On the ground, government fighters and the scenes of sheer carnage nearby told the story of the dictator's final hours.
Shortly before dawn prayers on Thursday, Gadhafi, surrounded by a few dozen loyal bodyguards and accompanied by the head of his now non-existent army Abu Bakr Younis Jabr, broke out of the two-month siege of Sirte and made a break for the west.
But they did not get far.
U.S. officials told NBC News that a Predator drone fired a Hellfire missile and a NATO warplane also launched a missile at the 15-vehicle convoy about 8:30 a.m. Thursday, destroying several vehicles and scattering the rest. French Defense Minister Gerard Longuet said a French aircraft was involved in the attack.
Some two miles west of Sirte, 15 pickup trucks mounted with heavy machine guns lay burned out, smashed and smoldering next to an electricity sub station some 20 meters from the main road.

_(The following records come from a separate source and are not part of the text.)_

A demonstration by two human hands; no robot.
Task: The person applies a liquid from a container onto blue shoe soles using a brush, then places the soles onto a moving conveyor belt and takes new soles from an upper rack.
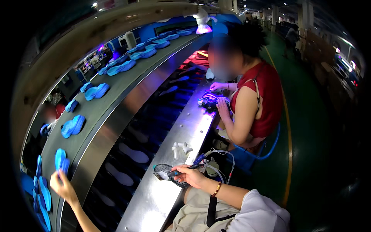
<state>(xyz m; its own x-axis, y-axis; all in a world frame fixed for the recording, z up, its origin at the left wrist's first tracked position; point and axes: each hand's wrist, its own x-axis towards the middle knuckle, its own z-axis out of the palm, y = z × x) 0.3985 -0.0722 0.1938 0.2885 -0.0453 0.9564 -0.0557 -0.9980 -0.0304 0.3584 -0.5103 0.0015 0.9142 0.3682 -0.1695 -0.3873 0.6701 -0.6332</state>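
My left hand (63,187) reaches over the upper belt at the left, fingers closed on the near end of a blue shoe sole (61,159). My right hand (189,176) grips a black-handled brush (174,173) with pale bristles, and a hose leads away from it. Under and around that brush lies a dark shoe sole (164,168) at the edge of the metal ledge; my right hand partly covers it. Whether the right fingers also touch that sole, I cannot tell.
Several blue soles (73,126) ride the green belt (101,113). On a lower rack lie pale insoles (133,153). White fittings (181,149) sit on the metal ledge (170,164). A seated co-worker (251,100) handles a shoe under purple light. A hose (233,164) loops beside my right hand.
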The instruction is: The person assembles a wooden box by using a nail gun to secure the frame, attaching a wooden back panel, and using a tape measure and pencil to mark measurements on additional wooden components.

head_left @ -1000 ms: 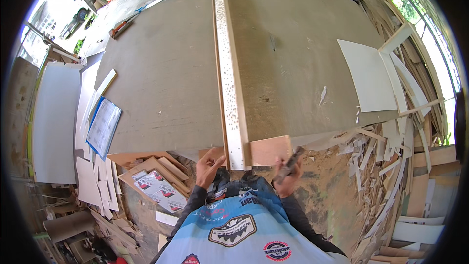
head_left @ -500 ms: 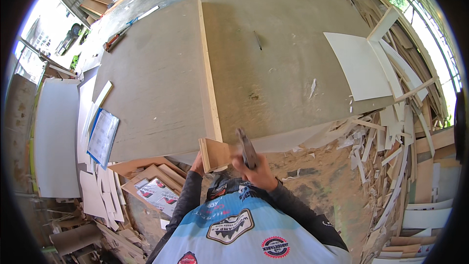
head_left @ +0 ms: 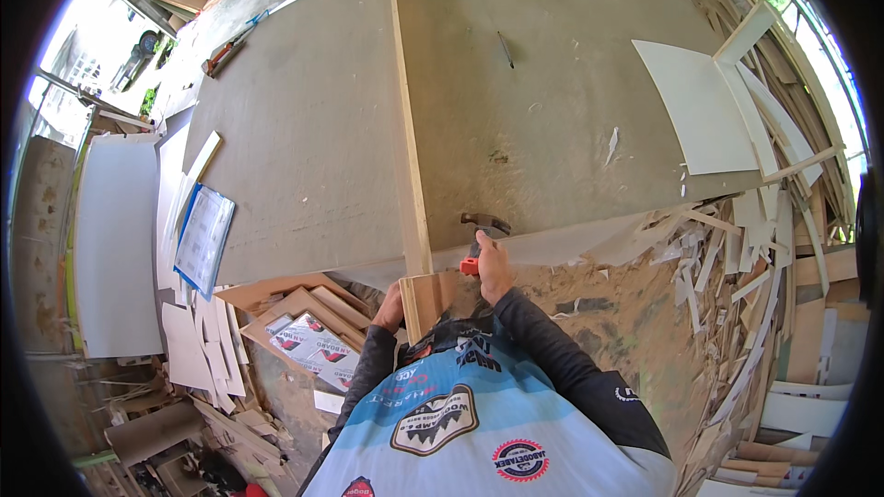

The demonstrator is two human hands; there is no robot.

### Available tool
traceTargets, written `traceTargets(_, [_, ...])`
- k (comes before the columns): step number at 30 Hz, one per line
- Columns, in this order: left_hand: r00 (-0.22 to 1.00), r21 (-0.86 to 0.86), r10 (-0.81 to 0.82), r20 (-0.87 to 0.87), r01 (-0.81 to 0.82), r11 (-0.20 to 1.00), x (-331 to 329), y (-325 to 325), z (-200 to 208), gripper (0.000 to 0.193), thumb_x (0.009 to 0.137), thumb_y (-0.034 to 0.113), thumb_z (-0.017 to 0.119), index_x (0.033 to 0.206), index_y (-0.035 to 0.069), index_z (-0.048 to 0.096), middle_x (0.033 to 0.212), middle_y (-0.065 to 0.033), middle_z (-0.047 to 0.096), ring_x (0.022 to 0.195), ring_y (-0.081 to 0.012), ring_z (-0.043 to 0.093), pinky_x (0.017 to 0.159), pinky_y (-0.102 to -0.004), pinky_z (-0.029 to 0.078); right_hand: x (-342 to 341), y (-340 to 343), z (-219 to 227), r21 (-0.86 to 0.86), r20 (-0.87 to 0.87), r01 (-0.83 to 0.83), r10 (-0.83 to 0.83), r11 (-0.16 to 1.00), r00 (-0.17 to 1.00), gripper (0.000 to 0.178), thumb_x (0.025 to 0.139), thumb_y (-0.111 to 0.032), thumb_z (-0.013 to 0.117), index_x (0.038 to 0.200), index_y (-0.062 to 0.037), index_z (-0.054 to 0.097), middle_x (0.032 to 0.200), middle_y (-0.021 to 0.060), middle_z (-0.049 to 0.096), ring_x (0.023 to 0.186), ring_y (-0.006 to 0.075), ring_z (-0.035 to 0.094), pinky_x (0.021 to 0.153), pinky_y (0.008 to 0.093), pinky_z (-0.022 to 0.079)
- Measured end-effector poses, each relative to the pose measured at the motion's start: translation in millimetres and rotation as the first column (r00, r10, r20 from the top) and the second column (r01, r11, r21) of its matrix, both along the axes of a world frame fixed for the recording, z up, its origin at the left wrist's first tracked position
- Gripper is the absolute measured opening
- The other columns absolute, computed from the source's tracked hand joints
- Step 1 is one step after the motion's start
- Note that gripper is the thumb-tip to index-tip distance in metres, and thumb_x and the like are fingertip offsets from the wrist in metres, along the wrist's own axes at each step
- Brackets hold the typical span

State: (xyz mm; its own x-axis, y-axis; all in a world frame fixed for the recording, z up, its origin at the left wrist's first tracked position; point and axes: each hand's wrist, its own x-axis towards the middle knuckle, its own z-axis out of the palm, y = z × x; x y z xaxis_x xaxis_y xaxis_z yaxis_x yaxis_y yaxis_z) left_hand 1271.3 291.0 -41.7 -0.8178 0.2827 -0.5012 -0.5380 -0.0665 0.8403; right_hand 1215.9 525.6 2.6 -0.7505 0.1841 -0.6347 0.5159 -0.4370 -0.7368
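Note:
My right hand (head_left: 495,269) is closed round the handle of a claw hammer (head_left: 485,223), whose dark head is held over the table's near edge. A bit of red shows on the handle below my fingers. Left of it, my left hand (head_left: 391,306) grips the side of a short wooden board (head_left: 425,302); some of its fingers are hidden behind the wood. This board sits against the near end of a long narrow wooden plank (head_left: 405,101), which stands on edge across the table. The hammer is apart from both pieces.
On the brown table (head_left: 304,138) lie a pen-like stick (head_left: 505,49), a blue-edged document folder (head_left: 203,239) and an orange-and-blue tool (head_left: 219,59). A white panel (head_left: 695,110) rests at the right. Wood offcuts (head_left: 727,267) heap up beyond the right edge; cardboard (head_left: 308,308) lies lower left.
The hammer has moved up and forward, away from the short board, and its head has turned sideways. My left hand stays on the board. The view has shifted slightly.

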Motion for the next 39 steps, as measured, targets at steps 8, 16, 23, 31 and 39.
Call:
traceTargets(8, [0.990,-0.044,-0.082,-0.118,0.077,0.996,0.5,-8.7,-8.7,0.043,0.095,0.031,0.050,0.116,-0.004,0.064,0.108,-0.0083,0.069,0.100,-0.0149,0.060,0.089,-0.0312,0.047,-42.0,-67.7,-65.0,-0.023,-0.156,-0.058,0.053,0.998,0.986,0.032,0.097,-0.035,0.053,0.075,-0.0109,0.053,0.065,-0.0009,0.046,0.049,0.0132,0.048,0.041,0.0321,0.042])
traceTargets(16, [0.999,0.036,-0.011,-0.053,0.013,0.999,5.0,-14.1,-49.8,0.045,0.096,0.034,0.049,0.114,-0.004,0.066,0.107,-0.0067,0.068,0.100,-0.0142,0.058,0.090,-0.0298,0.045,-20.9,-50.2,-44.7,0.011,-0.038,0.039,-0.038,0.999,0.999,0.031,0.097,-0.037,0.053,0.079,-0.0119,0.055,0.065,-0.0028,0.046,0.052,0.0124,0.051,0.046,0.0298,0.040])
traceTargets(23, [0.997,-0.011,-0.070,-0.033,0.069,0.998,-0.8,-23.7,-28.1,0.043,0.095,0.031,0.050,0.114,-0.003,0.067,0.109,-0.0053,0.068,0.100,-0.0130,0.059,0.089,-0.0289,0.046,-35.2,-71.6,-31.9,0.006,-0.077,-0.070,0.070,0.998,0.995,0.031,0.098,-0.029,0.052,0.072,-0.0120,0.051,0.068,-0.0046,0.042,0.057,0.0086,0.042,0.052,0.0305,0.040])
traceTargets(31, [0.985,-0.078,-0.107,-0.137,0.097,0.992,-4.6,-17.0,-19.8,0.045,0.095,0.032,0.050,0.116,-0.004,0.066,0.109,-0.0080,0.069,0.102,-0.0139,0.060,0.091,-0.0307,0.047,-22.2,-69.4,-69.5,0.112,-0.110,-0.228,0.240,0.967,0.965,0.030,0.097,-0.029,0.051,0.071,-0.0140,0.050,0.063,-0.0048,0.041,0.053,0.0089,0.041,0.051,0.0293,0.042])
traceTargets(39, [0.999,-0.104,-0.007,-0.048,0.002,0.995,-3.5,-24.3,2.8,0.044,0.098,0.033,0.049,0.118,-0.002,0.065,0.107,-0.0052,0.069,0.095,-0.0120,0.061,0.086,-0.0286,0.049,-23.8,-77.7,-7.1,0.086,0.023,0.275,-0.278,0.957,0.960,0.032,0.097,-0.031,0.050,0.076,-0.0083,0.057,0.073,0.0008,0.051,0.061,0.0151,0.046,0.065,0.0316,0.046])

They had clearly been hit by a force far beyond anything the motley army the former rebels has assembled during eight months of revolt to overthrow the once feared leader.
But there was no bomb crater, indicating the strike may have been carried out by a helicopter gunship, or that it had been strafed by a fighter jet.
'My master is here' Inside the trucks still in their seats sat the charred skeletal remains of drivers and passengers killed instantly by the strike. Other bodies lay mutilated and contorted strewn across the grass. Some 50 bodies in all.
Gadhafi himself and a handful of his men escaped death and appeared to have run through a stand of trees toward the main road and hid in the two drainage pipes.
But a group of government fighters were on their tail.
"At first we fired at them with anti-aircraft guns, but it was no use," said Salem Bakeer, while being feted by his comrades near the road. "Then we went in on foot.
"One of Gadhafi's men came out waving his rifle in the air and shouting surrender, but as soon as he saw my face he started shooting at me," he told Reuters.